Vor den anstehenden deutsch-ukrainischen Regierungskonsultationen verschärft sich die Debatte über die deutsche Ukraine-Politik. Vertreter der Grünen kritisieren Bundeskanzler Friedrich Merz deutlich und werfen ihm vor, bei der militärischen Unterstützung der Ukraine zu zögerlich zu handeln.

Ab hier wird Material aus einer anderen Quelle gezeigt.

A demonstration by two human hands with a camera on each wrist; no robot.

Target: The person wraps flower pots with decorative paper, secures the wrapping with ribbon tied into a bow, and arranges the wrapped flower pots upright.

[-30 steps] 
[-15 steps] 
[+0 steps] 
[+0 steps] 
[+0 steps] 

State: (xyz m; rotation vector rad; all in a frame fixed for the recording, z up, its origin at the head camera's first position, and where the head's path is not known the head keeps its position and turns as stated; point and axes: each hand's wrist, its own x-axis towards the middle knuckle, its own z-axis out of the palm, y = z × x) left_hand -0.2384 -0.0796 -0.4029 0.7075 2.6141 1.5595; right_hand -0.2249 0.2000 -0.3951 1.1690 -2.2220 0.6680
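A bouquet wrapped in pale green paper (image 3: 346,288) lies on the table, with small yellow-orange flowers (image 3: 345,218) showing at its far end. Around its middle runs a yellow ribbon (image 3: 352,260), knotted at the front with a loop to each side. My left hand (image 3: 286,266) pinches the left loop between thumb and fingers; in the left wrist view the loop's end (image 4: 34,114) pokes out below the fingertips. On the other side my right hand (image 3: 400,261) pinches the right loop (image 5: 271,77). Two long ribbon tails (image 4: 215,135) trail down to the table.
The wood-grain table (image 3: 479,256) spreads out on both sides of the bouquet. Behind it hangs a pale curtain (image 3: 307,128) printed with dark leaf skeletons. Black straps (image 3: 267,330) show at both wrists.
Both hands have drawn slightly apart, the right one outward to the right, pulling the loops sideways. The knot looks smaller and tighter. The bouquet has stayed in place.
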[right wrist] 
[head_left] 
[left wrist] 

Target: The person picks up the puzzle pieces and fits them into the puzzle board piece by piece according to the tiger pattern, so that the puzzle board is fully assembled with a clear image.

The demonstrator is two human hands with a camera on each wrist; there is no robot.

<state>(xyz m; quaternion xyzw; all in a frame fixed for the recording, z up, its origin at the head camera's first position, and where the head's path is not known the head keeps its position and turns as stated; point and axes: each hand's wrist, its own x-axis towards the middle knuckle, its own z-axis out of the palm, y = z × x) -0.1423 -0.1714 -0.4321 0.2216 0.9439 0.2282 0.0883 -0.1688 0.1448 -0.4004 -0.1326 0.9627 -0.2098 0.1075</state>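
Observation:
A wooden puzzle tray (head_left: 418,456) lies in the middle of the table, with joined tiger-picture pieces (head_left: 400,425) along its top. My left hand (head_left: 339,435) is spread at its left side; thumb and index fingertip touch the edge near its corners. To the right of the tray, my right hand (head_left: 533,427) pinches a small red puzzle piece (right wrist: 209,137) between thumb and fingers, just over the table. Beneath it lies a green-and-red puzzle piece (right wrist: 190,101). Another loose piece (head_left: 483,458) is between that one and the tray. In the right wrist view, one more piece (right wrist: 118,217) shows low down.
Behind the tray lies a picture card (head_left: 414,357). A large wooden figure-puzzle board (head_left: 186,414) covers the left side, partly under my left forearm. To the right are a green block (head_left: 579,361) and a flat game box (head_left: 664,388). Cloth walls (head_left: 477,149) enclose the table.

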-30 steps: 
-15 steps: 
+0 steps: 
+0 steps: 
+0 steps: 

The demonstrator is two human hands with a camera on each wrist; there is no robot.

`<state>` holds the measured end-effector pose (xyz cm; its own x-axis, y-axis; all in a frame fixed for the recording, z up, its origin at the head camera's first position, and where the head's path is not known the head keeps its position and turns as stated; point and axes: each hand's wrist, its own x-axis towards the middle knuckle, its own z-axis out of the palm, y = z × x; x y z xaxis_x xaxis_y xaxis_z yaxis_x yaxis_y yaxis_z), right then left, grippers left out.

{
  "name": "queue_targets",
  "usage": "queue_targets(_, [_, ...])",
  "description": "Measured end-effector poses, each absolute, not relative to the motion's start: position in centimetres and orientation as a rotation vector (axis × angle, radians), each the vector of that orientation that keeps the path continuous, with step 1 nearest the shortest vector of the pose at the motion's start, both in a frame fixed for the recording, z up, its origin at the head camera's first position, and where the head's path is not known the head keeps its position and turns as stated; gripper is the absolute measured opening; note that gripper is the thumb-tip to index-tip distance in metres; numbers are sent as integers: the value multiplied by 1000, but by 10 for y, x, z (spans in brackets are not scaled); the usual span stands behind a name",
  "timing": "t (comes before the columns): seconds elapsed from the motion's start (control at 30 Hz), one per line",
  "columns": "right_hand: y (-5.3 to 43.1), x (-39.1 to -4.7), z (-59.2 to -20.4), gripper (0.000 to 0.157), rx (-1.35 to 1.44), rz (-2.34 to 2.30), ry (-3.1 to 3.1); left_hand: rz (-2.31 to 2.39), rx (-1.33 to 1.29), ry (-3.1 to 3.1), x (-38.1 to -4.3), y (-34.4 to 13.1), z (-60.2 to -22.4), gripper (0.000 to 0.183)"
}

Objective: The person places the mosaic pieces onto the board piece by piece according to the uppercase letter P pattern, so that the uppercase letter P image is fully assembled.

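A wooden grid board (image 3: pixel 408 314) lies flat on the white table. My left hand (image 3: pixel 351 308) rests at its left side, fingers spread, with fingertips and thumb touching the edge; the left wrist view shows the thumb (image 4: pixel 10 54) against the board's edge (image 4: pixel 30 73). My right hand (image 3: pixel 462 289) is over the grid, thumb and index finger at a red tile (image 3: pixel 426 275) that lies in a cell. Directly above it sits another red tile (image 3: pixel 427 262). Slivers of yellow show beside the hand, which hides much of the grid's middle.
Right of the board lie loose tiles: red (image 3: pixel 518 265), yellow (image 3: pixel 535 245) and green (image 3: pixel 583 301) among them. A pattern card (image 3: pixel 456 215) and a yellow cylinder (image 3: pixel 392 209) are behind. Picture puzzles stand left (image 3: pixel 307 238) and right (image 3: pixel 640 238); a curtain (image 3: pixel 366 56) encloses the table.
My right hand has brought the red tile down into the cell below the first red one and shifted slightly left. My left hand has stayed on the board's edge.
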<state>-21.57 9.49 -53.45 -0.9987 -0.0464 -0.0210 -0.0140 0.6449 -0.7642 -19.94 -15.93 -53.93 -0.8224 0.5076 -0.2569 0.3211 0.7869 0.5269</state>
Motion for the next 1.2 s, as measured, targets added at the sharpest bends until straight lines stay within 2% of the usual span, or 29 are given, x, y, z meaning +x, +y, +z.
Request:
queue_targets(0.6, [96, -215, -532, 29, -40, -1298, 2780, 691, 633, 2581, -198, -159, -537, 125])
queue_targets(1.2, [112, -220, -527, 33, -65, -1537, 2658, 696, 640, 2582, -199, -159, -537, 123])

Im Zentrum der Kritik steht erneut die mögliche Lieferung des Marschflugkörpers Taurus. Die Grünen halten diese für überfällig und argumentieren, dass sich die Lage durch den anhaltenden russischen Angriffskrieg sowie internationale Entwicklungen weiter zugespitzt habe. Aus ihrer Sicht gebe es immer mehr Gründe, die Ukraine stärker zu unterstützen, insbesondere im Bereich weitreichender Waffen.
Grünen-Politiker werfen dem Kanzler vor, sich bei dieser Frage hinter Ausflüchten zu verstecken und nicht konsequent genug zu handeln. Teilweise wird ihm vorgehalten, mit seiner zurückhaltenden Haltung Ähnlichkeiten zu seinem Vorgänger Olaf Scholz zu zeigen, der ebenfalls lange eine Taurus-Lieferung abgelehnt hatte.
Gleichzeitig betonen die Grünen, dass die Ukraine längst nicht mehr nur als Empfänger von Hilfe betrachtet werden könne, sondern eine zentrale Rolle in der europäischen Sicherheitsordnung spiele. Daher müsse Deutschland seine Unterstützung aus Sicht der Partei deutlich ausweiten und entschlossener handeln.
Neben der Waffenfrage geht es auch um die generelle Ausrichtung der deutschen Russland-Politik. Einige Grünen-Vertreter fordern ein härteres Vorgehen gegen russische Umgehungsstrukturen bei Sanktionen, etwa gegen die sogenannte Schattenflotte im Ölhandel.
Insgesamt spiegelt die Debatte die anhaltenden Differenzen zwischen Regierung und Opposition über das richtige Maß und die Form der Unterstützung für die Ukraine wider.